Introduction to DICOM

IDC relies on DICOM for data modeling, representation and communication. Most of the data stored in IDC is in DICOM format. If you want to use IDC, you (hopefully!) do not need to become a DICOM expert, but you do need to have a basic understanding how DICOM data is structured, and how to transform DICOM objects into alternative representations that can be used by the tools familiar to you.

This section does not intend to be a comprehensive introduction to the standard, but rather a very brief overview of some of the concepts that you will need to understand to better use IDC data.

If you are looking for an introduction to the DICOM standard, consider this book:

Digital Imaging and Communications in Medicine (DICOM): A Practical Introduction and Survival Guide, 2nd Edition by Pianykh, Oleg S. published by Springer (2011).

As discussed in REF, the main mechanism of accessing the data stored in IDC is by using the storage buckets that contain individual files indexed through other interfaces. Each of the files in the collection-specific storage buckets encodes a DICOM object. Each DICOM object is a collection of data elements or attributes. Below is an example of a subset of attributes in a DICOM object, as generated by the IDC Viewer (which can be toggled by clicking the "Tag browser" icon in the IDC viewer toolbar):

The standard defines constraints on what kind of data each of the attributes can contain. Every single attribute defined by the standard is listed in the DICOM Data Dictionary, which defines those constraints:

  • Value Representation (VR) defines the type of the data that data element can contain. There are 27 DICOM VRs, and they are defined in Part 5 of the standard.

  • Value Multiplicity (VM) defines the number of items of the prescribed VR that can be contained in a given data element.

What attributes are included in a given object is determined by the type of object (or, to follow the DICOM nomenclature, Information Object). Part 3 of the DICOM standard is dedicated to the definitions (IODs) of those objects.

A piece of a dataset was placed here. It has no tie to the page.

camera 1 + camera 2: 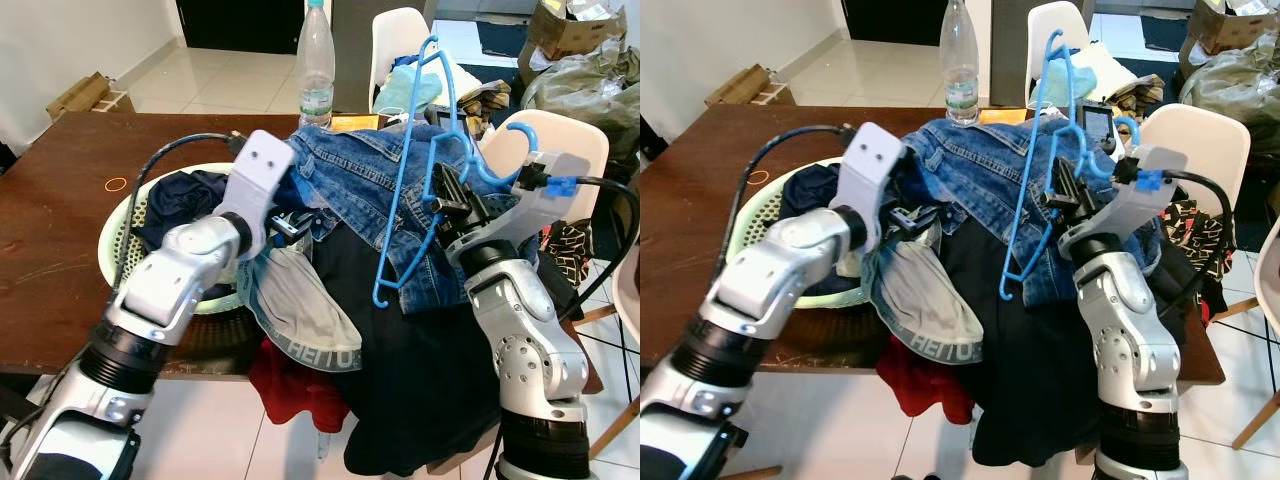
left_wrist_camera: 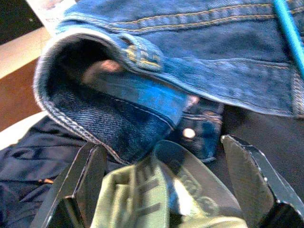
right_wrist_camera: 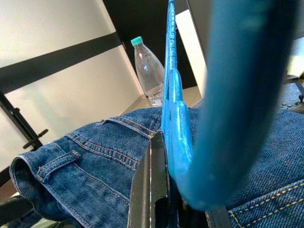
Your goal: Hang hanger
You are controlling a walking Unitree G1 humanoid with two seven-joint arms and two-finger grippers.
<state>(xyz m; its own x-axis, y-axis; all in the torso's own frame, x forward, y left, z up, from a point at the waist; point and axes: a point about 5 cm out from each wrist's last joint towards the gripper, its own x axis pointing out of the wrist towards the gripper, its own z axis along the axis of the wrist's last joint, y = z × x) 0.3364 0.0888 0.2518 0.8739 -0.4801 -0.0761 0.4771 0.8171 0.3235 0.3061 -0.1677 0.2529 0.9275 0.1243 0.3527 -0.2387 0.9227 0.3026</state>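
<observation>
Blue plastic hanger (image 1: 415, 160): clamped near its hook end in the right gripper (image 1: 452, 205), jaws closed on the plastic; held raised and tilted over the clothes pile, presumably to keep it free of the fabric until a garment or rail is ready for it.
Denim jeans (image 1: 350, 170): draped across the top of the pile, waistband toward the left gripper (image 2: 161, 185); hanger's lower bar lying against the denim.
Left gripper: reaching in at the waistband, jaws wide, straddling a grey-green garment (image 1: 300, 310); probably positioned to pinch fabric, though contact with the cloth cannot be confirmed from the blurred wrist view.
Dark garment (image 1: 420, 380): spilling over the worktop edge toward the floor; red cloth (image 1: 295, 385) hanging under it.
Pale green laundry basket (image 1: 120, 230): on the brown worktop (image 1: 60, 250), holding dark navy clothing.
Clear water bottle (image 1: 316, 65): upright at the worktop's far edge, behind the jeans.
White chair (image 1: 560, 150): beside the right arm.
</observation>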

It is critical to recognize that while all of the DICOM files at the high level are structured exactly in the same way and follow the same syntax and encoding rules, interpretation of the content of an individual file is dependent on the specific type of object it encodes!

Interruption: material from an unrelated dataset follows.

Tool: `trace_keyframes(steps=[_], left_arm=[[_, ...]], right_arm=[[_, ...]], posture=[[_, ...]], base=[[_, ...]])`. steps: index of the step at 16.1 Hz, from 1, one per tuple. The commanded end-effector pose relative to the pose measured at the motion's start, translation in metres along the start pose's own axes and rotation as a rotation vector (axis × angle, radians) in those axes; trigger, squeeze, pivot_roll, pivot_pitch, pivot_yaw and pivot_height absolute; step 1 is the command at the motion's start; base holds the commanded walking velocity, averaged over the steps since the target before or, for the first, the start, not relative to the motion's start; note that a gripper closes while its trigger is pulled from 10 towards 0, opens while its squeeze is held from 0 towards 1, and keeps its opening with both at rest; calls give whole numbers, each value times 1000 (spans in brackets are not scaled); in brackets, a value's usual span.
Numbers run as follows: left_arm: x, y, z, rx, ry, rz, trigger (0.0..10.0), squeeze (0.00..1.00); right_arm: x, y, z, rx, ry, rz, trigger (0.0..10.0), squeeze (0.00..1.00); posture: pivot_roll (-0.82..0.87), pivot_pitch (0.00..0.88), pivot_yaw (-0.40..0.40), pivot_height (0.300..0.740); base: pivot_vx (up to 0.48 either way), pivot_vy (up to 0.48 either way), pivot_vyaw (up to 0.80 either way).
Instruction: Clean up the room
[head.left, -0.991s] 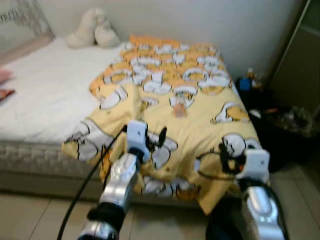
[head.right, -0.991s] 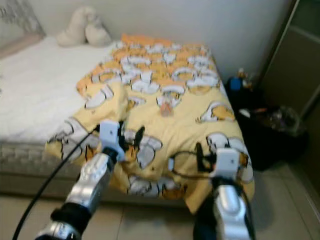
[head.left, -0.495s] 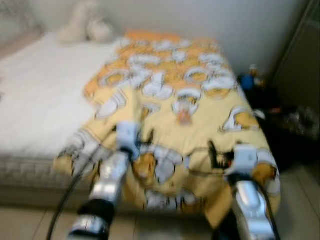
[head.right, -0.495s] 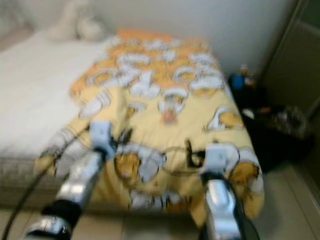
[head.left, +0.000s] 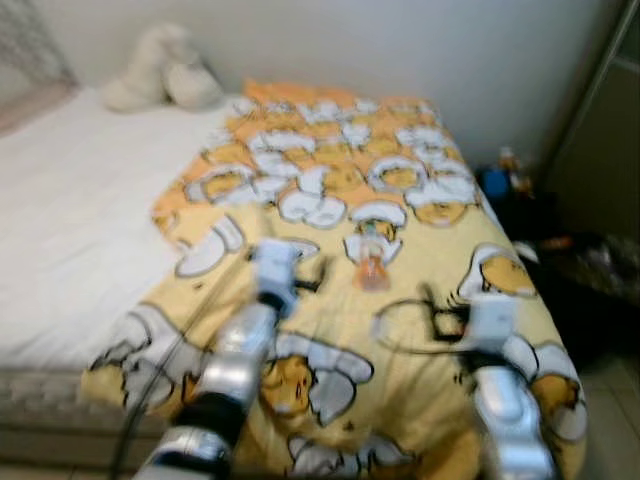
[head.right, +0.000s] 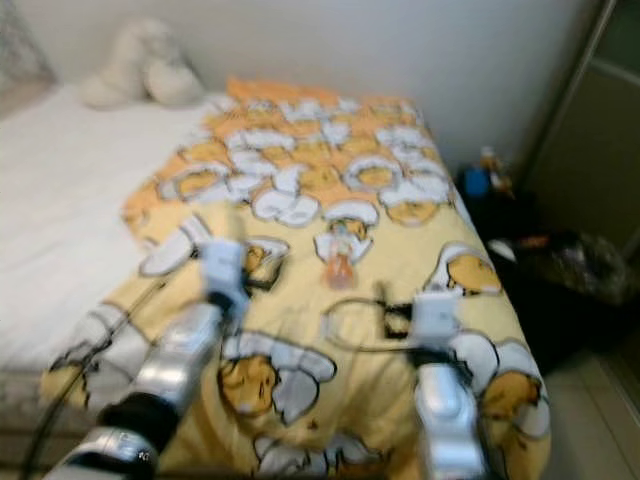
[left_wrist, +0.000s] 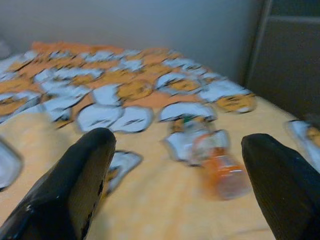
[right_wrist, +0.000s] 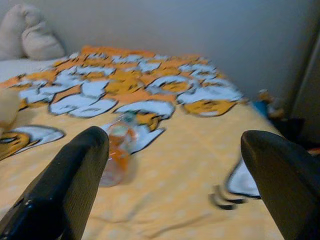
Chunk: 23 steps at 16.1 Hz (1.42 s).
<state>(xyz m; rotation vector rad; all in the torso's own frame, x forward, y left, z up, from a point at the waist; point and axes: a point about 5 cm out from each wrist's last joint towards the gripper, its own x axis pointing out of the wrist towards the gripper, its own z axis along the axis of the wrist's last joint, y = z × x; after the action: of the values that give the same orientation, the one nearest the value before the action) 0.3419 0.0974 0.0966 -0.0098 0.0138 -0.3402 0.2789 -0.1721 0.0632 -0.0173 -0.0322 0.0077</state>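
Note:
A clear plastic bottle (head.left: 370, 262) with orange liquid lies on its side on the yellow cartoon-print blanket (head.left: 330, 190) that covers the right half of the bed. My left gripper (head.left: 312, 276) hovers open over the blanket, just left of the bottle. In the left wrist view the bottle (left_wrist: 215, 167) lies ahead between the spread fingers (left_wrist: 85, 170). My right gripper (head.left: 438, 316) is open too, lower and to the right of the bottle. From the right wrist the bottle (right_wrist: 116, 152) lies beside one black finger (right_wrist: 75, 180).
The white sheet (head.left: 70, 220) covers the bed's left half, with a cream plush toy (head.left: 160, 80) at the head by the wall. Dark clutter (head.left: 565, 265) and a blue object (head.left: 493, 182) sit on the floor to the right, beside a wardrobe door (head.left: 600, 140).
The camera has moved closer to the bed, so the floor has dropped out of view. Both grippers now reach further over the blanket, nearer the bottle.

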Motion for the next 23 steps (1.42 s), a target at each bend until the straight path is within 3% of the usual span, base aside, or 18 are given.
trace_keyframes(steps=[1, 6, 7, 10, 11, 12, 13, 16, 19, 23], left_arm=[[6, -13, 5, 16, -13, -45, 10000, 0], [20, -23, 11, 5, 4, -77, 10000, 0], [31, -30, 10, 9, 97, -53, 10000, 0], [40, -34, 13, 42, 176, -14, 10000, 0], [46, -40, 19, 37, 196, -12, 10000, 0], [50, -42, 21, 21, 246, 31, 10000, 0], [51, -42, 22, 12, 249, 44, 10000, 0], [53, -35, 29, 118, 229, 158, 10000, 0], [52, -37, 25, 152, 244, 184, 10000, 0], [51, -31, 27, 152, 233, 258, 10000, 0]], right_arm=[[-1, -14, 3, -16, -10, -40, 10000, 0], [-15, -19, -5, -23, 49, -61, 10000, 0], [-25, -21, -7, -46, 50, -73, 10000, 0], [-35, -20, -8, -47, 60, -77, 10000, 0], [-45, -19, -8, -53, 70, -83, 10000, 0], [-60, -19, -7, -65, 81, -89, 10000, 0], [-64, -19, -5, -69, 81, -91, 10000, 0], [-108, -17, 6, -98, 107, -109, 10000, 0], [-139, -11, 12, -96, 164, -113, 10000, 0], [-168, -16, 29, -140, 227, -107, 10000, 0]], posture=[[-12, 0, 27, 740], [-51, 0, 20, 740], [-74, 0, 16, 740], [-107, 0, 18, 731], [-129, 0, 20, 731], [-189, 58, 28, 731], [-189, 58, 28, 731], [-309, 192, 20, 731], [-365, 273, -7, 731], [-465, 312, -68, 731]], base=[[480, 0, 0], [480, 0, -405], [0, 0, -587], [0, 0, -333], [0, 0, 0], [0, 0, 0], [0, 0, 0], [0, 0, 0], [0, 0, 0], [0, 0, 0]])
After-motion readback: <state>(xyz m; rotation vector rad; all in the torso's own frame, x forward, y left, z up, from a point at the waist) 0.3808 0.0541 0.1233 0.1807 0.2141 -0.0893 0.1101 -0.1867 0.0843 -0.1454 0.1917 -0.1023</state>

How do you know what object is encoded in a given file (or instance of the object, using the DICOM lingo)? There's an attribute for that!SOPClassUID attribute uniquely identifies the class of the encoded object. The content of this attribute is not easy to interpret, since it is a unique identifier. To map it to the specific object class name, you can consult the complete list of object classes available in Part 4 here.

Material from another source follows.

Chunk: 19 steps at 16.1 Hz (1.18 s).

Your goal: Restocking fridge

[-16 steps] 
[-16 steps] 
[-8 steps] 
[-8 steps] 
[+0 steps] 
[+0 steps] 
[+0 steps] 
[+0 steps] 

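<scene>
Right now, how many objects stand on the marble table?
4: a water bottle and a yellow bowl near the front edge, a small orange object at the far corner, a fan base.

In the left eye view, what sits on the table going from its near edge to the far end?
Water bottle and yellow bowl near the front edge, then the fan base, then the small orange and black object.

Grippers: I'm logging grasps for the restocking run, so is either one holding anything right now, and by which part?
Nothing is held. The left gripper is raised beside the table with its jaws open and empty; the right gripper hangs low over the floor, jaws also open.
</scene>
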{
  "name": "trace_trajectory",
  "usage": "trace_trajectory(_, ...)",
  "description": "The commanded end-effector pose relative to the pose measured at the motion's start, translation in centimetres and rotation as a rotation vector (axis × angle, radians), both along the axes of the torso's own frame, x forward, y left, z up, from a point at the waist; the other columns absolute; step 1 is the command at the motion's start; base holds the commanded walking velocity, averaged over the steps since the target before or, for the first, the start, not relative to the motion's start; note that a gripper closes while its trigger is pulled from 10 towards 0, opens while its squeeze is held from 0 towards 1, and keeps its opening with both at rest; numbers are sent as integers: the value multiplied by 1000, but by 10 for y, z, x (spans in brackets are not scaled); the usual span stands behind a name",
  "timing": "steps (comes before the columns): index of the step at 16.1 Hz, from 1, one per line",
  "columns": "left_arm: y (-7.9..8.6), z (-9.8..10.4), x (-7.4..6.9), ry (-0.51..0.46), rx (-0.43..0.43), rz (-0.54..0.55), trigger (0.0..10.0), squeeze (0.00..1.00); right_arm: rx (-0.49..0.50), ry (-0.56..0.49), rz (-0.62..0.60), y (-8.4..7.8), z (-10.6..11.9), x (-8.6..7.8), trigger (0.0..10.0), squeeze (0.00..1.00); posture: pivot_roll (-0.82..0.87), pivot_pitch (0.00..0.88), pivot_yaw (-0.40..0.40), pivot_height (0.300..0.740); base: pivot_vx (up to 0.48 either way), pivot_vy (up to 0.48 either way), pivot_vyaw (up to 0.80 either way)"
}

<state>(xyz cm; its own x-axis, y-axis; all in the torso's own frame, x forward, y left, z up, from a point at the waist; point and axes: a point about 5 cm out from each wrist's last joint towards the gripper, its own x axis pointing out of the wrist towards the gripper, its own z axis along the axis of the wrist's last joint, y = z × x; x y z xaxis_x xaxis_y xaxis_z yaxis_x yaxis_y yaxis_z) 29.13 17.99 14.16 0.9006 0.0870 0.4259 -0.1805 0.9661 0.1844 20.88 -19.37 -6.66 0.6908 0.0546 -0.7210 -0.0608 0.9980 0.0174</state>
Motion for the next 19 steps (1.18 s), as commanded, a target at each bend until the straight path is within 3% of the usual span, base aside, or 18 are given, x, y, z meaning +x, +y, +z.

When you use IDC portal to build your cohort, unique identifiers for the object classes are mapped to their names, which are available under the "Object class" group of facets in the search interface.

A somewhat relate attribute that hints at the type of object is Modality, which is defined by the standard as "Type of equipment that originally acquired the data used to create the images in this Series", and is expected to take one of the values from this list. However, Modality is not equivalent to SOPClassUID, and should not be used as a substitute. As an example it is possible that data derived from the original modality could be saved as a different object class, but keep the value of modality identical.

You can see all of the attributes of a DICOM instance using IDC Viewer by clicking the "Tag browser" button in the viewer toolbar, or you can use one of the many publicly available tools to examine the DICOM attributes of a downloaded DICOM file.